Turns out: You can Tuna Fish in a box

Over the last decade, there has been a growing debate concerning the consumption of tuna from a box or can. The primary concern has been centered on the results of tests that revealed the mercury levels in fish, including tuna, is on the rise. While this is true, it is immensely important to put this information into its proper context. While mercury is toxic to the human body, it would have to be consumed at a consistent level on a regular basis for it to have long term effects.

 

According to a recent article by Eating Well, recent reports that six percent of canned light tuna that were tested and analyzed had as much mercury in it as a regular can of albacore was somewhat misleading. The article suggests that many failed to consider that 94 percent of the light tuna tested had less than one-third of the mercury content of the average can of albacore tuna. The article also revealed that the mercury content in most canned or boxed tuna is so small that the only ones that would be at risk are small children and infants. This is one reason that pregnant and nursing mothers are advised to limit their tuna consumption.

In 2004, the FDA issued a warning that suggested that the mothers of childbearing age and young children limit their tuna consumption to 12 ounces of fish with low mercury content, such as canned light tuna, shrimp and scallops. The warning also advised this same group to limit the consumption of high mercury fish to six ounces per week. Finally, the warning suggested completely avoiding high mercury swordfish, shark, tile fish and king mackerel. The purpose of this warning was to help this particular group maximize its omega-3 intake without increasing its exposure to mercury, which can have the opposite impact of the omega-3 fatty acids in fish, subsequently thwarting the healthy development of the nervous system.

It is worth noting that Prevention.com lists canned tuna as one of the healthy foods that can backfire when too much of it is consumed within a given period.
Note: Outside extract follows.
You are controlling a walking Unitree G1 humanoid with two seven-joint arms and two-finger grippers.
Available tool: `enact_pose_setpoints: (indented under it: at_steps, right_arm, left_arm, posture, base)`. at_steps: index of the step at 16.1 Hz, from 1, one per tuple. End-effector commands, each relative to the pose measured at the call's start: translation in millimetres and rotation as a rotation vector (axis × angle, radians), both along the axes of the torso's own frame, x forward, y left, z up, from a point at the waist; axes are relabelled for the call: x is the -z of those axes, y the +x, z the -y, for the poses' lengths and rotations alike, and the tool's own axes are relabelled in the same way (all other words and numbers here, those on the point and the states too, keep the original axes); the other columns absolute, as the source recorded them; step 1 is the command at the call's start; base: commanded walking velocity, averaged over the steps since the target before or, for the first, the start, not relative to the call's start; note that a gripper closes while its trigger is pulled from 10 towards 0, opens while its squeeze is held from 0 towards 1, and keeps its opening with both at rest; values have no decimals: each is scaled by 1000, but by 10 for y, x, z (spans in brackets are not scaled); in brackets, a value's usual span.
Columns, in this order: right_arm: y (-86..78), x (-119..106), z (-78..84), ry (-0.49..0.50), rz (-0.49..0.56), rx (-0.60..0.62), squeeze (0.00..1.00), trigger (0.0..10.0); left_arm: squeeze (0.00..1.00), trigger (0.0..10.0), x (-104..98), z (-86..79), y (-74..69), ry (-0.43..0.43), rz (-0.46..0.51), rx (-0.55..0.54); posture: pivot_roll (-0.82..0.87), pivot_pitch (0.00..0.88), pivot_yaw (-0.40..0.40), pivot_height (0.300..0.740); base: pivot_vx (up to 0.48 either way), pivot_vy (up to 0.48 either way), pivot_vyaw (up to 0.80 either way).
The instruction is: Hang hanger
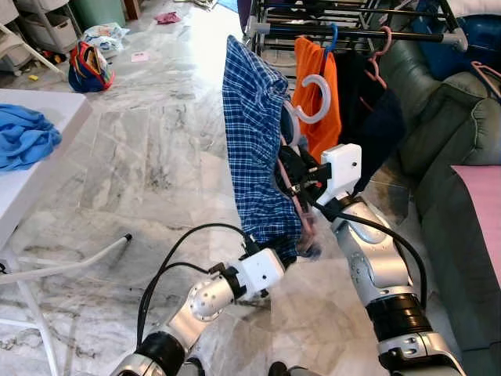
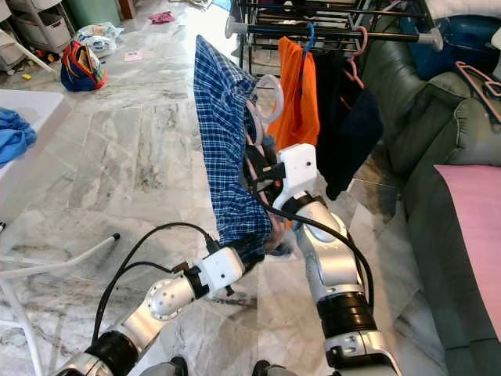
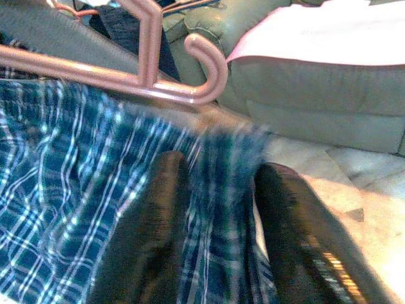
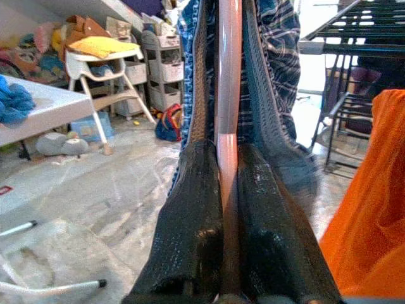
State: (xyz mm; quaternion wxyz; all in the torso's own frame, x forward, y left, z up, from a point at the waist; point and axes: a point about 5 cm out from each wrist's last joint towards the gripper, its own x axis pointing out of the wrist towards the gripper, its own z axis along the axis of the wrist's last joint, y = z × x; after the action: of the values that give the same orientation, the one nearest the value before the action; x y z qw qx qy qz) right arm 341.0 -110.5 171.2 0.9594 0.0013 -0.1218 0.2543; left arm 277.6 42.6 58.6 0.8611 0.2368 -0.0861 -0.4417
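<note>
Left end effector (image 1: 274,262) pinching checked shirt (image 1: 254,133) hem; right end effector (image 4: 229,190) clamped on pink hanger (image 4: 228,76). Not yet hooked onto rack (image 1: 352,31).

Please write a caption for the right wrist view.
Right gripper clamps pink hanger carrying blue plaid garment.

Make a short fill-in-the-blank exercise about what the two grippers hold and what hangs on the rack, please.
1. The right gripper has its fingers shut on a pink ____.
2. The fingers of the left gripper pinch the lower edge of a blue checked ____.
3. On the drying rack behind, a garment of ____ colour already hangs.
4. To the robot's right stands a green ____.

Missing words: hanger; shirt; orange; sofa
</note>
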Motion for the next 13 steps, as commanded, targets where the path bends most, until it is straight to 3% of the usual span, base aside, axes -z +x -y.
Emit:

Because of the mercury levels in canned tuna, what is otherwise a healthy, low-calorie go-to, can actually have a reverse effect, when it is consumed in larger quantities. In addition to the negative impact that mercury can have on the development of the central nervous system, it can also have a negative impact on a person’s vision, speech and hearing. Prevention.com suggests that a person, regardless of age, should limit their consumption of canned or boxed tuna to three to five cans per week maximum. They also suggest to swap out tuna on other days for fish that have lower mercury levels, such as shrimp, mercury and Pollock.

 

While the consumption of boxed and canned tuna should be monitored and managed, it is still safe to eat in low doses; however, young children and women who are childbearing age, should still use caution.